▶ _What this task involves_
Range to output from the entries below: the line containing "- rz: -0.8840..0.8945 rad" through the line containing "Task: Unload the". Set it down exactly, ends included, nothing else.

Extracted data entries
··········
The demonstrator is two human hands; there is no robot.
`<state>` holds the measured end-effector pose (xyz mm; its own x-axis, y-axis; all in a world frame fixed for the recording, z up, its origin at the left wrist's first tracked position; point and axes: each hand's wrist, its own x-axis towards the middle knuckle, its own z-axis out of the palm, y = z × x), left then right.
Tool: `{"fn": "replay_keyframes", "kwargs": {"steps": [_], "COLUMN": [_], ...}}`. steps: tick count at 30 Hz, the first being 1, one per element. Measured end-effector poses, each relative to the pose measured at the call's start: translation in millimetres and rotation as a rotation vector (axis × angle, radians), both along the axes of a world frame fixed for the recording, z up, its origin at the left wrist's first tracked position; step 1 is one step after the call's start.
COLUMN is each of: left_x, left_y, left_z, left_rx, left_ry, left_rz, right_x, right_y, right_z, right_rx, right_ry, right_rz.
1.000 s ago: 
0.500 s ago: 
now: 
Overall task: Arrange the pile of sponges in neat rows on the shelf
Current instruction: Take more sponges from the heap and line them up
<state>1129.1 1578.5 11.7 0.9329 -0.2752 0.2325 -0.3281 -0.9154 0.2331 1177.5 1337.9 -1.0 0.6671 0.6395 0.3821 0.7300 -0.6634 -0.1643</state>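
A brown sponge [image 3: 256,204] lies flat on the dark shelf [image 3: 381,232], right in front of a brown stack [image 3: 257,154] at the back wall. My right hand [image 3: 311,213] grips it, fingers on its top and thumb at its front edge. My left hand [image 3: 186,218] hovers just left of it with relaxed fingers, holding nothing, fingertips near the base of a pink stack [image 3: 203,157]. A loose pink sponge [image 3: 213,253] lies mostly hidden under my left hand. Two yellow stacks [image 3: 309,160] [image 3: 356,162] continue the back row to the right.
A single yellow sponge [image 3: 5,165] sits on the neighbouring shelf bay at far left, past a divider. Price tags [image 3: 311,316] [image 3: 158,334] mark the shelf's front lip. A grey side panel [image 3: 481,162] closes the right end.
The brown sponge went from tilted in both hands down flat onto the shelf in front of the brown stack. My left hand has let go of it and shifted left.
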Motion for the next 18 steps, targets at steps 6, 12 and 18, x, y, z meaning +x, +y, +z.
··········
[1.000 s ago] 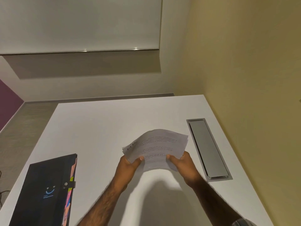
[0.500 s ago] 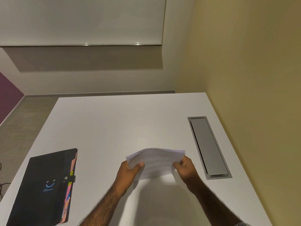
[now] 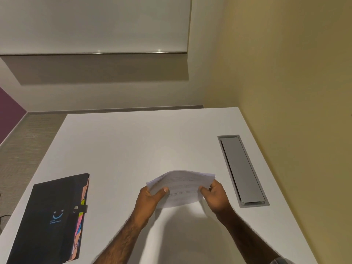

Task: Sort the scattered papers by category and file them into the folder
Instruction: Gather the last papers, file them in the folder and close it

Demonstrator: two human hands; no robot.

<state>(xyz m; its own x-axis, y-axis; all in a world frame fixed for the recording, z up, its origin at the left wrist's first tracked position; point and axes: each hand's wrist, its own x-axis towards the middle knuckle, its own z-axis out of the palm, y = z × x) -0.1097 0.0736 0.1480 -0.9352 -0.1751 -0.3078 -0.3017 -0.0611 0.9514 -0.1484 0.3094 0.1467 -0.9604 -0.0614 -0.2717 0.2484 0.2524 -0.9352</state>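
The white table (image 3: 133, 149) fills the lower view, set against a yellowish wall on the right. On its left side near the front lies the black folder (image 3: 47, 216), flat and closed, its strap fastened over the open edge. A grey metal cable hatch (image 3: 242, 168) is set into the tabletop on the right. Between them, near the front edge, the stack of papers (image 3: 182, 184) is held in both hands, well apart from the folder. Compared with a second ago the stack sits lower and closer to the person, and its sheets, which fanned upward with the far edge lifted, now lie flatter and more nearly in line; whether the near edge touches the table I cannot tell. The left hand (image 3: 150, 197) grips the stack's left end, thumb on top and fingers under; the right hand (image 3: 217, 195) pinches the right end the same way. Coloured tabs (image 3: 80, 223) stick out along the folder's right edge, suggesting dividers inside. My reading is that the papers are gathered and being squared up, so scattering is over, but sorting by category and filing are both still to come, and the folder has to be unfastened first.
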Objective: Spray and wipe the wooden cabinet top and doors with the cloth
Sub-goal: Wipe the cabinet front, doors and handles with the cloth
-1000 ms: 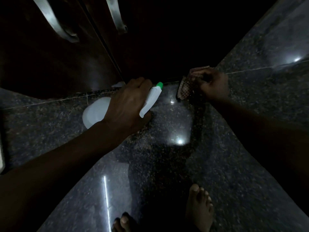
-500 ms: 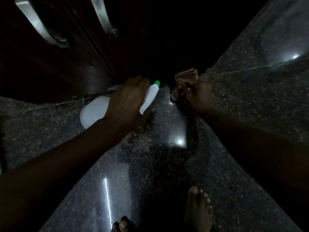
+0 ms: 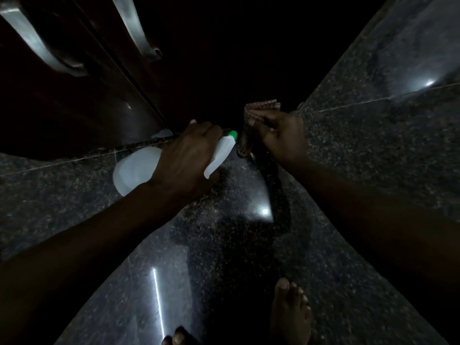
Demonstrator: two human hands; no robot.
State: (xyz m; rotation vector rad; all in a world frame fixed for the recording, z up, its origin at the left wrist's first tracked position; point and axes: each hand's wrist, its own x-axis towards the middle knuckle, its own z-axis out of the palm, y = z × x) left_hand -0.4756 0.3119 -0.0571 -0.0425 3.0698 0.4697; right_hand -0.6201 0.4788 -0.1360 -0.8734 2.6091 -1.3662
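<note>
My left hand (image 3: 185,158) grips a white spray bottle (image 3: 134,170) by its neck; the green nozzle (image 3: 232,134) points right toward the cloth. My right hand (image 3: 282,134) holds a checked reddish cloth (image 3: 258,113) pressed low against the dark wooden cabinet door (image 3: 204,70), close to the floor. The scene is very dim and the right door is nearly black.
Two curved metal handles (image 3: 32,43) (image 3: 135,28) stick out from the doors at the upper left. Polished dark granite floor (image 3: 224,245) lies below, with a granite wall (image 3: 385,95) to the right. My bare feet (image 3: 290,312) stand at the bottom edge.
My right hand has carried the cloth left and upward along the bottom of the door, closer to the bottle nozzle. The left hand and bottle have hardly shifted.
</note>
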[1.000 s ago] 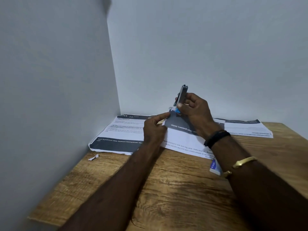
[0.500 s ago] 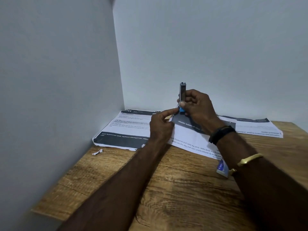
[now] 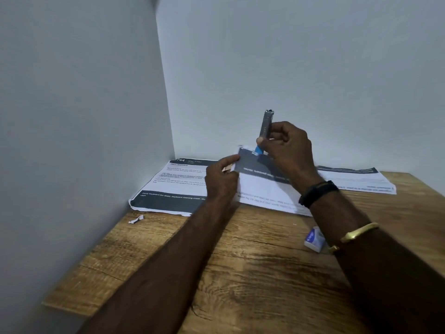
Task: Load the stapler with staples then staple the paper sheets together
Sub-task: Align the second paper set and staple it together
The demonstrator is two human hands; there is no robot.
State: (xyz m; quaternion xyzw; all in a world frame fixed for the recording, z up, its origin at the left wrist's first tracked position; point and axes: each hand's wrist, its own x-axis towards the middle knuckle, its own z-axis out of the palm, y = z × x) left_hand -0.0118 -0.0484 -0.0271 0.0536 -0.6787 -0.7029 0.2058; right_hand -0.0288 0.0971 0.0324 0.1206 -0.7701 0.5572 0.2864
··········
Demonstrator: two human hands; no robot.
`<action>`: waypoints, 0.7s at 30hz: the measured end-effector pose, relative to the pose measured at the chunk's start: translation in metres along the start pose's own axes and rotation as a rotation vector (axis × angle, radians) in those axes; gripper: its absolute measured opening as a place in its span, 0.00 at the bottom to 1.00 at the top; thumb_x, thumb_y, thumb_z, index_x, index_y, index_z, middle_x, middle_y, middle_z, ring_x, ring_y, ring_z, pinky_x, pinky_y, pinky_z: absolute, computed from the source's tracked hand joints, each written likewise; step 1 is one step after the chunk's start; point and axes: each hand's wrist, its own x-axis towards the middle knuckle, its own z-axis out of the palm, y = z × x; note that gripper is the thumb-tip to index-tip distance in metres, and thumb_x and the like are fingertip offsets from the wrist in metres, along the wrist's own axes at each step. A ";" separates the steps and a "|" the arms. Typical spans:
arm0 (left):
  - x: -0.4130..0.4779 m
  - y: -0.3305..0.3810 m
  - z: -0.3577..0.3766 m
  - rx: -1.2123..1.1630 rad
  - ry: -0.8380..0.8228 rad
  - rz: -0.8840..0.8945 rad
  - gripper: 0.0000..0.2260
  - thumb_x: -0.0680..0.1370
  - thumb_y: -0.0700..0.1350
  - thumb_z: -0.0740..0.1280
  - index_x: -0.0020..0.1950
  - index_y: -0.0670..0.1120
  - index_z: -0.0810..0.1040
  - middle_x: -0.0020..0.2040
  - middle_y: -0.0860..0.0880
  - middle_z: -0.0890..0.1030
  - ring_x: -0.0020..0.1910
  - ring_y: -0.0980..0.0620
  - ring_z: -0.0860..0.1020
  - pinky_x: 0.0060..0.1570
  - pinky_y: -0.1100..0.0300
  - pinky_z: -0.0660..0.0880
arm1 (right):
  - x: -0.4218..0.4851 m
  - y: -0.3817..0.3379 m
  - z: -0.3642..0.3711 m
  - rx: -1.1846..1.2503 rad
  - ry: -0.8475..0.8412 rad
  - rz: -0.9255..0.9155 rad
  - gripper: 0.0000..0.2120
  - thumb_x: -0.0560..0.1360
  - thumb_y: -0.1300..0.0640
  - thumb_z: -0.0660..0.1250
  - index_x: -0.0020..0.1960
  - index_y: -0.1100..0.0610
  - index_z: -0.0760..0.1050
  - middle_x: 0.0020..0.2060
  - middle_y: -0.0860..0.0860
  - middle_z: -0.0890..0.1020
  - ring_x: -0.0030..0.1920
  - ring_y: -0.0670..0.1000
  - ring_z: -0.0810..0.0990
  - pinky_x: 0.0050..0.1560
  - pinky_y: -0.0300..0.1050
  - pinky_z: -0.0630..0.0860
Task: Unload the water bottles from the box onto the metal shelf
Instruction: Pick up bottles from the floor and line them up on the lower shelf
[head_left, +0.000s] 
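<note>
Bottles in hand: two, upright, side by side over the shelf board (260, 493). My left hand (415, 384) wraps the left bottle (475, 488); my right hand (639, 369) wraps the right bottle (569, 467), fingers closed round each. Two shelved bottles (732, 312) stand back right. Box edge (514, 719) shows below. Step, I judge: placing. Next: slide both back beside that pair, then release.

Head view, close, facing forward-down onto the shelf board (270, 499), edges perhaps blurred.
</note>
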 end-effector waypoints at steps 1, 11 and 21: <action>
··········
▶ _Result_
  - rz: -0.8840..0.8945 rad
  - gripper: 0.0000..0.2260
  - thumb_x: -0.0680..0.1370
  - thumb_y: -0.0700..0.1350
  - thumb_z: -0.0740..0.1280
  - index_x: -0.0020..0.1950
  - index_y: -0.0670..0.1120
  - index_z: -0.0810..0.1040
  - middle_x: -0.0020..0.2040
  - middle_y: -0.0860..0.0880
  - middle_z: -0.0890..0.1030
  - ring_x: -0.0020..0.1910
  - ring_y: -0.0980..0.0620
  - ring_z: -0.0860..0.1020
  - pinky_x: 0.0060..0.1570
  - pinky_y: -0.1100..0.0300
  - pinky_z: -0.0660..0.0880
arm1 (right):
  - x: -0.4218..0.4851 m
  - y: -0.3817..0.3379 m
  - z: -0.3642..0.3711 m
  - rx: -1.1846..1.2503 rad
  - ry: -0.8475..0.8412 rad
  - rz: -0.9255..0.9155 rad
  - gripper: 0.0000..0.2120
  - thumb_x: -0.0560..0.1360
  - thumb_y: -0.1300..0.0640
  - thumb_z: -0.0660..0.1250
  - index_x: -0.0020..0.1960
  - index_y: -0.1100..0.0610
  - index_z: -0.0760..0.1050
  - middle_x: 0.0020..0.2060
  - middle_y: -0.0860..0.0860
  - middle_z: -0.0890..0.1020
  - ring_x: -0.0030..0.1920
  - ring_y: -0.0670..0.1000
  - ring_z: -0.0810..0.0990
  - pinky_x: 0.0050..0.1560
  - pinky_y: -0.0300..0.1050
  - pinky_z: -0.0630..0.0860
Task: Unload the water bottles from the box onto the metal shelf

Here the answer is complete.